Cumbre: con México no se negocia
Carlos
Ferreyra
Domingo
9 de Agosto, 2009
Todavía no salimos de una y ya estamos
metidos en otra. Apenas nos libramos
del Mel Zelaya y de sus despropósitos,
sus muestras de mala educación y sus fachas ridículas, cuando ya nos
estábamos poniendo de tapete para recibir
al presidente de EU, Barack Obama y al primer ministro de Canadá, Stephen Harper.
Igual que Zelaya, quien apenas al pisar territorio mexicano dijo que
venía por el apoyo sin condiciones de México para su imposible
retorno al poder, cosa que se cumplió,
los asistentes a la llamada
Cumbre de Guadalajara anuncian
de antemano que no están interesados en los temas que deberían
inquietar a nuestros gobernantes.
Imposible saber cuánto le costó al pueblo de México el recorrido
turístico y de promoción
personal del, digámoslo como
es, ex presidente de
Honduras, pero mucho menos sabremos lo que se invirtió en recibir a los dos ilustres visitantes imperiales.
Lo que
sí supimos antes de que se nos aparecieran,
y nos lo hicieron conocer sin vaselinita ni analgésicos, es que no asisten
a un diálogo, mucho menos a
una reunión Cumbre, sino sencillamente
a instruirnos sobre sus proyectos futuros
para la región, muy preponderantemente los que se refieren a la seguridad interna de Estados Unidos.
Washington cuenta con la anuencia de Canadá para la integración de cuerpos conjuntos de vigilancia en la zona fronteriza entre ambas naciones.

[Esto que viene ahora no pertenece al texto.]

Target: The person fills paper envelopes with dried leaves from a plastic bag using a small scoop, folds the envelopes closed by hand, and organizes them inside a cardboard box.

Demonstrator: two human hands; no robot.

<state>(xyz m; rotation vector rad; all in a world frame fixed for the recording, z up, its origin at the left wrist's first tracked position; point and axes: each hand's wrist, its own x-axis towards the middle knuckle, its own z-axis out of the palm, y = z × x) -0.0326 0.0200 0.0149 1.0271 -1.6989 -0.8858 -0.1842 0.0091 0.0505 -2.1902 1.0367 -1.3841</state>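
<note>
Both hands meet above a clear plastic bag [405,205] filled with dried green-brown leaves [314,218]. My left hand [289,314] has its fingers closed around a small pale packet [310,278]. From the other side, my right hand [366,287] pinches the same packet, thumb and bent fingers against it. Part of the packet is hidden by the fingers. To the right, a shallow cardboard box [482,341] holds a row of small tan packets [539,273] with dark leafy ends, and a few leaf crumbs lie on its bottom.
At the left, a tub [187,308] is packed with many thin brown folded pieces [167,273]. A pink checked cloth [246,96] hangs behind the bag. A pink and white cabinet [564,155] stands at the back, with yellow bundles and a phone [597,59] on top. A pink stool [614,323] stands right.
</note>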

Lo mismo se pretende con México, extendiendo de forma continua, sin brincos
intermedios, el poder de
control de Estados Unidos hasta los límites con Panamá.

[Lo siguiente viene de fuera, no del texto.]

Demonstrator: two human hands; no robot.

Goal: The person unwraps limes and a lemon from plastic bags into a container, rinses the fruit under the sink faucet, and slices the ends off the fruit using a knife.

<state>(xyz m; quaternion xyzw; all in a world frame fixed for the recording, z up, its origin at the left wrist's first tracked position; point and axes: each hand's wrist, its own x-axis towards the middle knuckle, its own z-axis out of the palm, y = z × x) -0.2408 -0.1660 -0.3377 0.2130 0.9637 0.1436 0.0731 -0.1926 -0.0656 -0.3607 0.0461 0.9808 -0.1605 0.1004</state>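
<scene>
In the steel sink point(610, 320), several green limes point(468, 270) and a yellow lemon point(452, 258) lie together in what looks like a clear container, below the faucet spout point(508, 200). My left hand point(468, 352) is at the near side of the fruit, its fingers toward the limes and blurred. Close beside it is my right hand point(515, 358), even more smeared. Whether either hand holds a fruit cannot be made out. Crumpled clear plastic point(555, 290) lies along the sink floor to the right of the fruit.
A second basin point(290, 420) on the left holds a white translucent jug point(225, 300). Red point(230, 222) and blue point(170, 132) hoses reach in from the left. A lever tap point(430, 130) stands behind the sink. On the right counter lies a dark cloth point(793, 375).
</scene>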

Quedaríamos bajo “el amparo” de uno de los dos comandos militares que rigen en el continente americano, cubiertos por un paraguas de ingenios sofisticados antinucleares y de otros tipos. La denuncia se ha hecho en reiteradas ocasiones, mientras Washington insiste en que México se sume con tropas de paz a las misiones que
ese país considere.
Por cierto, esa
fue una de las tareas encomendadas
al esposo de Carla Bruni,
un señor Sarkozy que hace poco estuvo
de pachanga en México, donde
exigió que en nuestra calidad de miembros del Consejo de Seguridad de Naciones Unidas, asumamos la responsabilidad total, que incluye el tema militar.

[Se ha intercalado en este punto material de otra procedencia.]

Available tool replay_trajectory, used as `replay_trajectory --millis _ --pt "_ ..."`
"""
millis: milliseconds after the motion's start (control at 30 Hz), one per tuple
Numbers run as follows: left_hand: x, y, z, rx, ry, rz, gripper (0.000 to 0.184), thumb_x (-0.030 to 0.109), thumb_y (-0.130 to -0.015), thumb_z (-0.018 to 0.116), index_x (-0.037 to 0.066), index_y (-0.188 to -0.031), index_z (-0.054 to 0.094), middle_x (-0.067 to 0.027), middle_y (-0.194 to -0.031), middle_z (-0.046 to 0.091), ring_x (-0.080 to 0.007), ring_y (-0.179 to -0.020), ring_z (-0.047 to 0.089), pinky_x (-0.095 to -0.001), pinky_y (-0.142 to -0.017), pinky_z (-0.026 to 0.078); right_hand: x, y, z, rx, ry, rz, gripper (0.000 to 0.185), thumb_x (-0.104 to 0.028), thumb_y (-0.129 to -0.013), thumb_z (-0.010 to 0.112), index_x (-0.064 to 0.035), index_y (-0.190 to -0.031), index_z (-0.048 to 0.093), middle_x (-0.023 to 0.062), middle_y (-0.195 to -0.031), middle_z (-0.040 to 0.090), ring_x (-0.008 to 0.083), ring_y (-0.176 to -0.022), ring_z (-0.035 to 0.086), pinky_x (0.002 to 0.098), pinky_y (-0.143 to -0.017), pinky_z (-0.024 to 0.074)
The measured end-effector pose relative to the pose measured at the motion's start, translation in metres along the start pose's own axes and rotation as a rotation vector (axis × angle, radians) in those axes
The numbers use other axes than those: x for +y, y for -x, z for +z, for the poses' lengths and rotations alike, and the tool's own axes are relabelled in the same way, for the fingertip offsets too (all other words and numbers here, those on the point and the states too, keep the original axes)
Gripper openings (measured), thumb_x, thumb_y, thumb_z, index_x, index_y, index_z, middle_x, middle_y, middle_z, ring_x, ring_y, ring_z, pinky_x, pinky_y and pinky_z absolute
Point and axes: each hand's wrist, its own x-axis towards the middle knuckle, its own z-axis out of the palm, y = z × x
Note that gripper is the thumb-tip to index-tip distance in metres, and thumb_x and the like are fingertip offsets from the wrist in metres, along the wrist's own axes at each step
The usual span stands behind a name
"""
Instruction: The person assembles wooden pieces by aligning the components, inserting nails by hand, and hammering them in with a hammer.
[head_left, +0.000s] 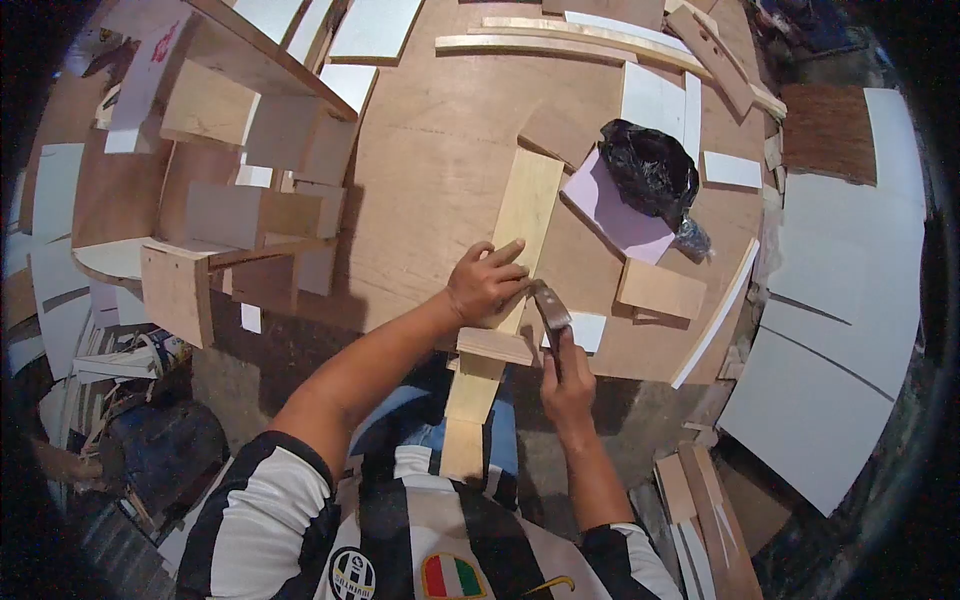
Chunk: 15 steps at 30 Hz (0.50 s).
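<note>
A long pale wooden board (530, 200) lies on the wooden table, pointing away from me. My left hand (487, 283) rests on its near part, with the index finger stretched out and the other fingers bent. My right hand (568, 385) is wrapped round the handle of a hammer (552, 308), whose head is beside my left fingertips. Across the board's near end sits a short wooden block (495, 346) at the table's edge. Below it, another pale wooden piece (475, 390) extends toward my body. Whether my left fingers pinch anything small cannot be made out.
A wooden shelf-like frame (225, 215) stands on the left. Right of the board are a black plastic bag (652, 170), a lilac panel (615, 215) and a small wooden block (661, 289). Long strips (570, 47) lie at the far edge; white panels (835, 330) are on the right.
</note>
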Motion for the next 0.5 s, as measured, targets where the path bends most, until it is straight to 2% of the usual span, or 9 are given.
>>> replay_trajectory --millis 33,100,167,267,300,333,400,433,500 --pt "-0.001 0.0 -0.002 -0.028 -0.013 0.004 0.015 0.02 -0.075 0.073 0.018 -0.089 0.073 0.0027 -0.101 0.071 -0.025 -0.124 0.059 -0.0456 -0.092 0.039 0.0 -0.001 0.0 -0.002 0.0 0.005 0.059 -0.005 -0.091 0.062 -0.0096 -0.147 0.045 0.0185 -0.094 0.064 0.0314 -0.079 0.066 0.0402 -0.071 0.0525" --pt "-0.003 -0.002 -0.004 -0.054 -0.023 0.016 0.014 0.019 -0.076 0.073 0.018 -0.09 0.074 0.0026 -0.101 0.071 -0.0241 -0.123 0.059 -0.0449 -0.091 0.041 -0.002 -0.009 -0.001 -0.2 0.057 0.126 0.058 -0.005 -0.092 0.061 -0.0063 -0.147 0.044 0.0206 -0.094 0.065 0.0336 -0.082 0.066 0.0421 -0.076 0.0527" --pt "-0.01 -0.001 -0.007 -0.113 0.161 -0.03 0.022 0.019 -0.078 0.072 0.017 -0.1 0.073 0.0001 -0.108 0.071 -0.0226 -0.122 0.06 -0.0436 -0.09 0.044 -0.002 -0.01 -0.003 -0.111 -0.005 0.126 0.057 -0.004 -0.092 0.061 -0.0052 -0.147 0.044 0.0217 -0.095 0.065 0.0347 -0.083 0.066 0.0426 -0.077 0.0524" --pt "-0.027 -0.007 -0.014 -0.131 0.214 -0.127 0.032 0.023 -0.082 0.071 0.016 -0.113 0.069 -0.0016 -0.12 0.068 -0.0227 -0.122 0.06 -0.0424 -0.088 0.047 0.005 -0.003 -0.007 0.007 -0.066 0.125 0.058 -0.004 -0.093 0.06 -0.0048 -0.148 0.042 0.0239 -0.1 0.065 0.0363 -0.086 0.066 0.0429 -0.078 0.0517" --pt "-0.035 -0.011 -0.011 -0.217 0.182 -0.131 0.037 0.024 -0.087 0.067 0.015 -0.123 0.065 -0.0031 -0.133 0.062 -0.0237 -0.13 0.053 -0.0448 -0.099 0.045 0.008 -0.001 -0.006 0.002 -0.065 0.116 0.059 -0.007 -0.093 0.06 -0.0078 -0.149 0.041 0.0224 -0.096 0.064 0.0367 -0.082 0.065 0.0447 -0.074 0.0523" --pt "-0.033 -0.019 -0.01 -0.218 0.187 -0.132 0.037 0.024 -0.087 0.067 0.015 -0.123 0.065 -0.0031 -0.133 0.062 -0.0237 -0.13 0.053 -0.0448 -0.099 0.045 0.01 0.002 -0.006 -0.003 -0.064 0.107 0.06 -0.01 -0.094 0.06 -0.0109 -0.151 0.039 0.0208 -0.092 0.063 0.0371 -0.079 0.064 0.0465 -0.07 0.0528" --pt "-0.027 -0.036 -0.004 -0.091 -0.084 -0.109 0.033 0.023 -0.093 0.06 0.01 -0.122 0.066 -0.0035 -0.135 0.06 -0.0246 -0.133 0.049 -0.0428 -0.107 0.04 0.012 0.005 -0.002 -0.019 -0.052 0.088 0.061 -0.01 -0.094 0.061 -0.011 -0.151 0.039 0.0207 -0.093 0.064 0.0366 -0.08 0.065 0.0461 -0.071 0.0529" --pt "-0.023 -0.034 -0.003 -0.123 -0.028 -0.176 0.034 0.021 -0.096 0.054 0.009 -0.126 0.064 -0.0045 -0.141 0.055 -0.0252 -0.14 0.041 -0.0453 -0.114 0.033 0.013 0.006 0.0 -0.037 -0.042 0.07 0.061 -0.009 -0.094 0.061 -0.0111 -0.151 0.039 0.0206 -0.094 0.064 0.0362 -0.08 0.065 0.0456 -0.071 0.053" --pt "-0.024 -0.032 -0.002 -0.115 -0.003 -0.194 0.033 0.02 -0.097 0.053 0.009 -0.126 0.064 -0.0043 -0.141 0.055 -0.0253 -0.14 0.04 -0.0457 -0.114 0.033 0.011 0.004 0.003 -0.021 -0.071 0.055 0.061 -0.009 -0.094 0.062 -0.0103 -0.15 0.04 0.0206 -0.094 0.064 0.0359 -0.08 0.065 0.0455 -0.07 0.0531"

Para Obama, y conste que este
comentario se hace mucho
antes de iniciarse las conversaciones en Guadalajara, dos temas
está vetados: la revisión, que no apertura, del Tratado de Libre Comercio entre las tres naciones,
y el asunto de los indocumentados,
mismo que remite al año 2010 para su revisión,
sin garantía de solución.
“En momentos
en que México ha sufrido un
doble golpe no sólo por la caída
de su economía sino también por
los efectos del virus A/H1N1 en el turismo, probablemente queremos tener la economía más estabilizada
antes de sostener una larga discusión sobre nuevas negociaciones
comerciales.”
Y
háganle como quieran, se lee entre líneas.
Por su lado,
Harper rechazó el propósito
del presidente Felipe Calderón
de revertir la imposición
de visas para los mexicanos
en viaje a Canadá. Para que quedara muy
claro, el premier canadiense,
por boca de su vocero, declaró
el jueves que no se anticipaban cambios en ese tema y advirtió
que “cada gobierno nacional tiene cosas qué
proteger y preservar”.
Queda una duda:
la tripleta se reunirá en
el Hospicio Cabañas para intercambiar ideas, pero no para negociar. Los visitantes ya expresaron
las que aportarán,
pero México, ¿cuál será su aportación?,
¿para qué?
O seremos,
como parece la nueva tónica de nuestra diplomacia, simples receptores. Algo así como
canastos donde se deposita cualquier cosa.